> [TASK]:
Repeat the entries exactly. Leave nothing out.

> [Dataset items]:
------------------------------------------------------------
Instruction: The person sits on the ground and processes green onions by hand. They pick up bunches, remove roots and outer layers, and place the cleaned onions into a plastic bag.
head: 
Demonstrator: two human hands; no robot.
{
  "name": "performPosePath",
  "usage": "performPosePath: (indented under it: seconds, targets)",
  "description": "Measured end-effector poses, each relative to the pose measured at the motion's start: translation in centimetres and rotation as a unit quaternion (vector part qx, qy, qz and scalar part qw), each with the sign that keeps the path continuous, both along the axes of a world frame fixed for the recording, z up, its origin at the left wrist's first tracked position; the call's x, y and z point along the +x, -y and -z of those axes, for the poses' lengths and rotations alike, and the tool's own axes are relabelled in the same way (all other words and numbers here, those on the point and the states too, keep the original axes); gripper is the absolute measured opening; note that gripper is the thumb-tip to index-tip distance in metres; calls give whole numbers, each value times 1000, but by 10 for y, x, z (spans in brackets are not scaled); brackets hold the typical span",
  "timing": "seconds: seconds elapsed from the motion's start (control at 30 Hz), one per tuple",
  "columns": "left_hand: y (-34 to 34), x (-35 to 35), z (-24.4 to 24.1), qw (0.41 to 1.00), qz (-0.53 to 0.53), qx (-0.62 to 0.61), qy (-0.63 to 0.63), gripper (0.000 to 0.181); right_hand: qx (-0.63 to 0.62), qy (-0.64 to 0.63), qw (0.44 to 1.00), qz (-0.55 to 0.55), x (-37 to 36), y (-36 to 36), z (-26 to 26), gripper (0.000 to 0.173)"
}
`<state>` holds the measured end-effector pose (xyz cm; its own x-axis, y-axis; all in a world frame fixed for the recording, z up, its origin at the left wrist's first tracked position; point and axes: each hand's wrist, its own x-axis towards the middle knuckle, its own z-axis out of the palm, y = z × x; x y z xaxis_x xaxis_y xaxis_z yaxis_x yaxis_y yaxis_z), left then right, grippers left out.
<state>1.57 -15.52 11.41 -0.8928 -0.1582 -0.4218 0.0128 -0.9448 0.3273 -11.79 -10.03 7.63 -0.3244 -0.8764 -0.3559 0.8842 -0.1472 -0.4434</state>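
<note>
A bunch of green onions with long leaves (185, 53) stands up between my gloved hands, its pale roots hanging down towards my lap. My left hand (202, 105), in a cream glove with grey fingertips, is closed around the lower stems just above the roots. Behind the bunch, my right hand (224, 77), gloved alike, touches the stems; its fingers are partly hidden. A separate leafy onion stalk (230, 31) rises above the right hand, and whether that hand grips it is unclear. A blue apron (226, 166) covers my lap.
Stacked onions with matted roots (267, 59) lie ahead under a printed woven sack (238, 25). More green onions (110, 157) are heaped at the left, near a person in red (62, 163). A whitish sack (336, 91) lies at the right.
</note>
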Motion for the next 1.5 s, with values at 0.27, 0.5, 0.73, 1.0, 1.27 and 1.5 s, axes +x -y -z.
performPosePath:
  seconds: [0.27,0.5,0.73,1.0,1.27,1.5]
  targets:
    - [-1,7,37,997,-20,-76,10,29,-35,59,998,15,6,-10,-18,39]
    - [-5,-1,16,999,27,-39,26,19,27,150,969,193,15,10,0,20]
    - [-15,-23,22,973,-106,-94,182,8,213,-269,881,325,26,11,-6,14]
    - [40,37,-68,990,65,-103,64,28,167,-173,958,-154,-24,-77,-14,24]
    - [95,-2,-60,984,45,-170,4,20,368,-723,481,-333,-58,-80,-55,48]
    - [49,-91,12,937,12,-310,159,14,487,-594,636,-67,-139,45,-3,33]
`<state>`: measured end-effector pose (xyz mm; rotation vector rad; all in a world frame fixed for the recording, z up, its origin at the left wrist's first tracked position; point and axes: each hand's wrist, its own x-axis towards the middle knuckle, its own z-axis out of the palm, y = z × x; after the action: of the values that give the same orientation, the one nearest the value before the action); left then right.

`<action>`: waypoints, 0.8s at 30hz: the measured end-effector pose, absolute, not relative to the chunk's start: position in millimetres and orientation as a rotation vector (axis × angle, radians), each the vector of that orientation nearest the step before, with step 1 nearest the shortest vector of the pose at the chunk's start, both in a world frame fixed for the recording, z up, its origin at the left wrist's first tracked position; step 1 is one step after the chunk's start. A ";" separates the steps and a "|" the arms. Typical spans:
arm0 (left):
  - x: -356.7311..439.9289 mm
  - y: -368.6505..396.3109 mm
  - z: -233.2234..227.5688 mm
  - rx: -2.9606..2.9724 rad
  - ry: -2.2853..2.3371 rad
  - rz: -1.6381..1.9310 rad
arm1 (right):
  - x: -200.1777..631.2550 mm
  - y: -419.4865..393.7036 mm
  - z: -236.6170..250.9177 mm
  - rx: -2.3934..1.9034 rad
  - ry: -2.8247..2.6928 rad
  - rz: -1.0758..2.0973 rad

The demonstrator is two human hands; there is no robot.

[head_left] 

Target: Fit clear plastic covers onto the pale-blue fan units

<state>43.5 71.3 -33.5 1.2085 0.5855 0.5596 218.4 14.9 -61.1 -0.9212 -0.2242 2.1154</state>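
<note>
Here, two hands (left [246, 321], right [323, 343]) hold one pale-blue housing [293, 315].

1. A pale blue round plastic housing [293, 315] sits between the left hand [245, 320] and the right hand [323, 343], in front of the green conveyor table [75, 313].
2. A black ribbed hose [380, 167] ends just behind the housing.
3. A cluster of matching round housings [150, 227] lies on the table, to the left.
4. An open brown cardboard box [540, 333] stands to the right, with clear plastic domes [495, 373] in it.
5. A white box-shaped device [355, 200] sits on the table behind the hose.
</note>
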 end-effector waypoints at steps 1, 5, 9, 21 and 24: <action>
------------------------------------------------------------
> [TASK OUTPUT]:
Instruction: The person sits on the ground and processes green onions by hand. They pick up bunches, remove roots and outer layers, and place the cleaned onions into a plastic bag.
head: 
Demonstrator: two human hands; no robot.
{
  "name": "performPosePath",
  "usage": "performPosePath: (indented under it: seconds, targets)",
  "description": "Measured end-effector poses, each relative to the pose measured at the motion's start: translation in centimetres and rotation as a unit quaternion (vector part qx, qy, qz and scalar part qw), each with the sign that keeps the path continuous, both along the axes of a world frame fixed for the recording, z up, its origin at the left wrist's first tracked position; the call's x, y and z point along the +x, -y and -z of those axes, for the poses' lengths and rotations alike, and the tool's own axes are relabelled in the same way (all other words and numbers here, those on the point and the states too, keep the original axes); gripper is the absolute measured opening; note that gripper is the thumb-tip to index-tip distance in metres; calls give whole numbers, each value times 1000, but by 10 for y, x, z (spans in brackets are not scaled); brackets hold the typical span",
  "timing": "seconds: seconds elapsed from the motion's start (control at 30 Hz), one per tuple",
  "columns": "left_hand: y (-34 to 34), x (-35 to 35), z (-24.4 to 24.1), qw (0.41 to 1.00), qz (-0.53 to 0.53), qx (-0.62 to 0.61), qy (-0.63 to 0.63), gripper (0.000 to 0.181); right_hand: qx (-0.63 to 0.62), qy (-0.64 to 0.63), qw (0.44 to 1.00), qz (-0.55 to 0.55), x (-37 to 36), y (-36 to 36), z (-26 to 26), gripper (0.000 to 0.173)"
}
`<state>` holds the measured end-effector pose (xyz cm; its own x-axis, y-axis; all in a world frame fixed for the recording, z up, its origin at the left wrist's first tracked position; point and axes: each hand's wrist, its own x-axis towards the middle knuckle, its own z-axis out of the palm, y = z × x; x y z xaxis_x xaxis_y xaxis_z yaxis_x yaxis_y yaxis_z), left then right, grippers left out.
<state>1.57 -15.52 11.41 -0.8928 -0.1582 -0.4218 0.0128 -0.9448 0.3273 -11.79 -10.03 7.63 -0.3244 -0.8764 -0.3559 0.8842 -0.1472 -0.4434</state>
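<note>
A bunch of green onions with long leaves (185, 53) stands up between my gloved hands, its pale roots hanging down towards my lap. My left hand (202, 105), in a cream glove with grey fingertips, is closed around the lower stems just above the roots. Behind the bunch, my right hand (224, 77), gloved alike, touches the stems; its fingers are partly hidden. A separate leafy onion stalk (230, 31) rises above the right hand, and whether that hand grips it is unclear. A blue apron (226, 166) covers my lap.
Stacked onions with matted roots (267, 59) lie ahead under a printed woven sack (238, 25). More green onions (110, 157) are heaped at the left, near a person in red (62, 163). A whitish sack (336, 91) lies at the right.
</note>
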Motion for the next 1.5 s, with values at 0.27, 0.5, 0.73, 1.0, 1.27 and 1.5 s, axes +x -y -z.
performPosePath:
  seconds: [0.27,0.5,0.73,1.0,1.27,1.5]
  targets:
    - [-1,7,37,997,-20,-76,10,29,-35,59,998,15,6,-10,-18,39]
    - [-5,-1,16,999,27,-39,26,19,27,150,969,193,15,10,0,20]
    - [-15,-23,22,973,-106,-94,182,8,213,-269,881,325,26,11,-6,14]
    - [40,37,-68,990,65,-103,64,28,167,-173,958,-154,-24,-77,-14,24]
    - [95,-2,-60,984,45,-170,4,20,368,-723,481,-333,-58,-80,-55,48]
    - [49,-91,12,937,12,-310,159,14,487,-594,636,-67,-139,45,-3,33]
`<state>`: measured end-effector pose (xyz mm; rotation vector rad; all in a world frame fixed for the recording, z up, its origin at the left wrist's first tracked position; point and axes: each hand's wrist, its own x-axis towards the middle knuckle, its own z-axis out of the palm, y = z × x; after the action: of the values that give the same orientation, the one nearest the value before the action); left then right.

`<action>`: waypoints, 0.8s at 30hz: the measured end-effector pose, absolute, not relative to the chunk's start: position in millimetres and orientation as a rotation vector (axis × angle, radians), each the vector of that orientation nearest the step before, with step 1 nearest the shortest vector of the pose at the chunk's start, both in a world frame fixed for the recording, z up, its origin at the left wrist's first tracked position; step 1 is one step after the chunk's start. A ";" separates the steps and a "|" the arms. Typical spans:
arm0 (left):
  - x: -356.7311..439.9289 mm
  - y: -368.6505..396.3109 mm
  - z: -233.2234..227.5688 mm
  - rx: -2.9606..2.9724 rad
  - ry: -2.2853..2.3371 rad
  - rz: -1.6381..1.9310 rad
arm1 (right):
  - x: -200.1777..631.2550 mm
  - y: -419.4865..393.7036 mm
  - z: -236.6170..250.9177 mm
  - rx: -2.3934..1.9034 rad
  - ry: -2.8247..2.6928 rad
  - rz: -1.0758..2.0973 rad

The demonstrator is two human hands; there is no robot.

[head_left] 

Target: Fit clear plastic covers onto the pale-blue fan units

<state>43.5 71.3 -33.5 1.2085 0.5855 0.5596 218.4 14.9 -61.1 -0.9212 -0.2242 2.1154</state>
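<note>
Here, two hands (left [246, 321], right [323, 343]) hold one pale-blue housing [293, 315].

1. A pale blue round plastic housing [293, 315] sits between the left hand [245, 320] and the right hand [323, 343], in front of the green conveyor table [75, 313].
2. A black ribbed hose [380, 167] ends just behind the housing.
3. A cluster of matching round housings [150, 227] lies on the table, to the left.
4. An open brown cardboard box [540, 333] stands to the right, with clear plastic domes [495, 373] in it.
5. A white box-shaped device [355, 200] sits on the table behind the hose.
</note>
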 end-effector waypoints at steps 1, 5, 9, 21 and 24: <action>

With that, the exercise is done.